Tim Burton
Se si può affermare che “La sposa cadavere” di Tim Burton (co-regista Mike Johnson) è uno dei film più importanti del 2005, non è solo per l’eccellente lavoro di animazione, una certosina realizzazione con pupazzi mossi a passo uno, dove la perizia tecnica e artistica dà una commovente intensità ai visi e una sorprendente fluidità ai movimenti. Soprattutto ciò serve a un’illustrazione umanissima, mirabilmente viva e patetica, del romanticismo burtoniano.
Mix di umorismo sfrenato e di straziante mélo, “La sposa cadavere” è un magnifico musical macabro (una nota di merito per Fabrizio Emigli, autore degli adattamenti italiani delle canzoni di Danny Elfman; “la nostra piccina / con quel muso da faina” è delizioso) - nonché ovviamente una “summa” del cinema di Burton, uno dei più coerenti del panorama americano. Tim Burton, si sa, ha sempre sentito la fascinazione della morte e dei cadaveri, da cui provengono al film superbe gags. Nel suo cinema - fatto di rovesciamenti dimensionali, di confusione dei limiti, in cui si scambiano il sopra e il sotto, il dentro e il fuori - è un tema fondamentale quello dell’esclusione, della barriera; e quale barriera è più radicata di quella che separa dai morti dai vivi?
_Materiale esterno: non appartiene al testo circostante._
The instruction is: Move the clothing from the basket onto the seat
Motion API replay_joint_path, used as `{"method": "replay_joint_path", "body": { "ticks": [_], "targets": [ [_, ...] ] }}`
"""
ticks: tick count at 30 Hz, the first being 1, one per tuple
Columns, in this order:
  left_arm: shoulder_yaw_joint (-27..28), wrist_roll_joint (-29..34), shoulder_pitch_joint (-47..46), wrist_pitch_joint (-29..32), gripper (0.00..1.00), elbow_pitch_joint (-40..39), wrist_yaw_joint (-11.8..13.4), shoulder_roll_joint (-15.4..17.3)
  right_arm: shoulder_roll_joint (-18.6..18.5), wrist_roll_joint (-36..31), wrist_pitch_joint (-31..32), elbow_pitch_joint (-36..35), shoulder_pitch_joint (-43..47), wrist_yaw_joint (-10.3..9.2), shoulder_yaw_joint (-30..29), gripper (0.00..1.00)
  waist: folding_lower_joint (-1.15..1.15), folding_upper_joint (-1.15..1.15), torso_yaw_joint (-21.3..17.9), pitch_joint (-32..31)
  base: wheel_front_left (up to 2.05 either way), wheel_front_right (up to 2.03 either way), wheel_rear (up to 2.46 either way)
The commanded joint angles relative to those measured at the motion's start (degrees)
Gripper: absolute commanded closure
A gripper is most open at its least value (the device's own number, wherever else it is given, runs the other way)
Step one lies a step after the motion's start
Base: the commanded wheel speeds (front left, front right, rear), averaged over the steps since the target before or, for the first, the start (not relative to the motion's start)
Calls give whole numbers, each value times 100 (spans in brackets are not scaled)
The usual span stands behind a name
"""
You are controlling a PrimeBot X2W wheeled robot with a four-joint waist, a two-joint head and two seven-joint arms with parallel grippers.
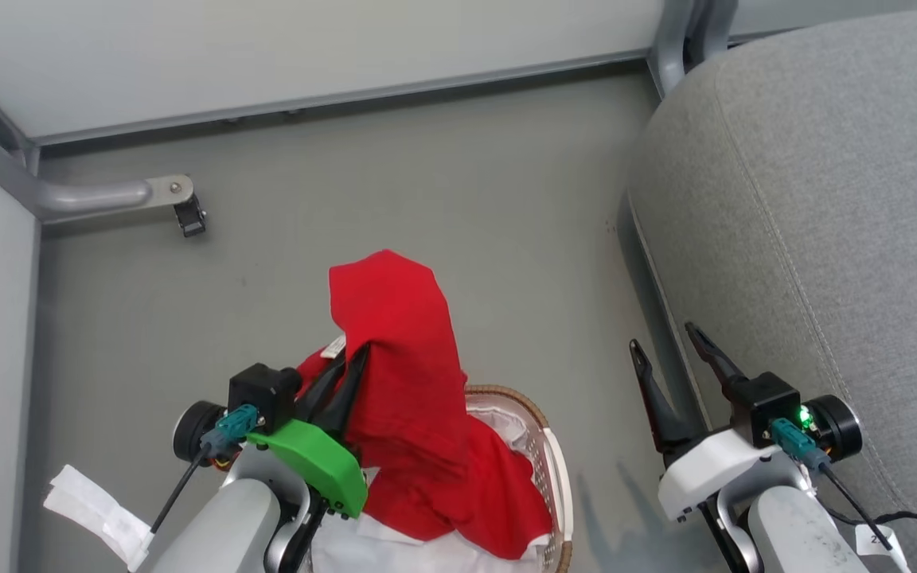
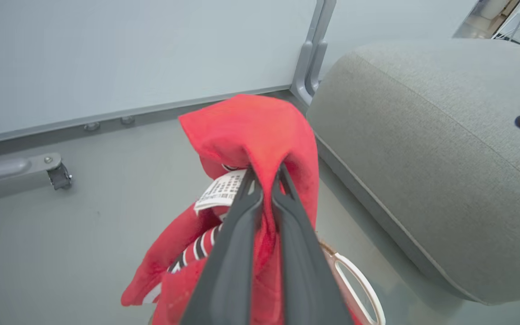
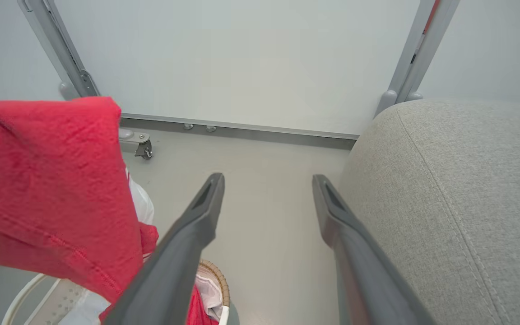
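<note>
The left wrist view shows most plainly that the left gripper (image 2: pixel 265 171) is clamped tight on a fold of the red clothing (image 2: pixel 251 131). A white care label (image 2: pixel 221 192) sits just beside its fingers and a white-striped part (image 2: pixel 201 243) hangs below. In the head view the cloth drapes over those fingers. The right wrist view shows the right gripper (image 3: pixel 267 177) with its jaws spread wide and nothing between them, above the grey floor (image 3: pixel 264 149). A castor (image 1: pixel 189 216) on a metal leg stands far left, well apart. The seat (image 1: pixel 825 239) lies to the right, just beside the right gripper. The garment hangs lifted above the near basket (image 1: pixel 534 418), and its lower folds trail inside onto the white liner (image 1: pixel 506 426).
</note>
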Motion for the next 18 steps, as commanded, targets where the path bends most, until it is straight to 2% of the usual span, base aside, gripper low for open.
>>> {"method": "replay_joint_path", "body": {
  "ticks": [1,9,18],
  "targets": [
    [110,113,105,-20,100,-200,4,-47,-24,13,-26,26,119,-6,30,0,0,0,216,-478,0,0,0],
    [353,524,-62,-19,100,-1299,4,-154,-23,41,-26,63,206,-6,403,0,0,0,264,-728,0,0,0],
    [258,627,-50,-19,100,-1854,4,-233,-26,22,-27,-185,-193,-6,1190,0,0,0,295,-854,0,0,0]
  ]
}}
La fonte del film, ci viene detto, è una fiaba russa; però il concetto (l’anello nuziale messo per scherzo al dito di qualcosa d’inanimato, che si anima e pretende il mantenimento della promessa) è diffusissimo, e per esempio sta alla base del famoso racconto di Mérimée “La Venere d’Ille”. Burton, coi suoi sceneggiatori, lo arricchisce col proprio consueto repertorio di omaggi e citazioni (in realtà, attivazioni di una memoria culturale di massa); d’obbligo menzionare quella, di comicità inimitabile, da “Via col vento”; ma una di esse in particolare ha valore fondante, ed è la canzone con danza degli scheletri quando Victor si ritrova nel mondo dei morti. Il riferimento è ovviamente alla “Silly Symphony” di Walt Disney “Skeleton Dance” del 1929 (ma la regia ricorda anche la scena delle allucinazioni di “Dumbo”). Essa sta alla base del film col suo doppio concetto di una vita d’oltretomba festaiola e musicale e dello scheletro come corpo scomponibile e ricomponibile. Il corpo smontabile è un’altra delle ossessioni di Burton; lo scheletro che allegramente va in pezzi e si rimonta è il suo approdo logico definitivo (del resto basta guardare il cagnetto-scheletro Briciola, che viene regalato a Victor a pezzi in una scatola, esattamente come un kit).
Parlare di esclusione ci porta a un altro tema base del cinema di Burton, il sentimento adolescenziale di sentirsi rifiutati. Lo incarnano i fidanzati Victor e Victoria (la commedia omonima non c’entra; “Victor” è l’omaggio di Burton agli amati film di Frankenstein, “Victoria” è per marcare la sua caratteristica di duplicazione di Victor, egualmente gentile e sognatrice). Sono tipiche figurine burtoniane, “elfiche”, come spesso vien da scrivere, timide, isolate, sognanti; al pari di Emily, la sposa cadavere - epitome e capintesta del mondo dei morti, i classici mostri gentili dell’autore.
Tutto il cinema di Burton è una rivolta contro i valori dominanti, quelli della borghesia americana d’oggi come quelli vittoriani di ieri. Qui, con tocco geniale, la contrapposizione fra il mondo dei vivi, egoista e arido (l’incipit del film serve a porre il concetto alienante della città meccanica), e il mondo dei morti, festoso e pieno di calore e gentilezza, si trasforma in un’opposizione di colori. Il mondo dei vivi è grigio, tutto fatto di colori smorti all’estremo; il mondo dei morti è un trionfo di colori caldi, turchese, rosso, viola, verde, arancione. Così, l’irruzione finale dei morti nella città dei viventi è il perfetto film di zombi, nel senso che mette traumaticamente a contatto i due mondi - anche se risulta in una poetica rappacificazione. Tim Burton è lontanissimo dall’ironia dissolvente del tardo Novecento; la sua concezione narrativo-morale è apertamente romantica. Anche per questo lo amiamo.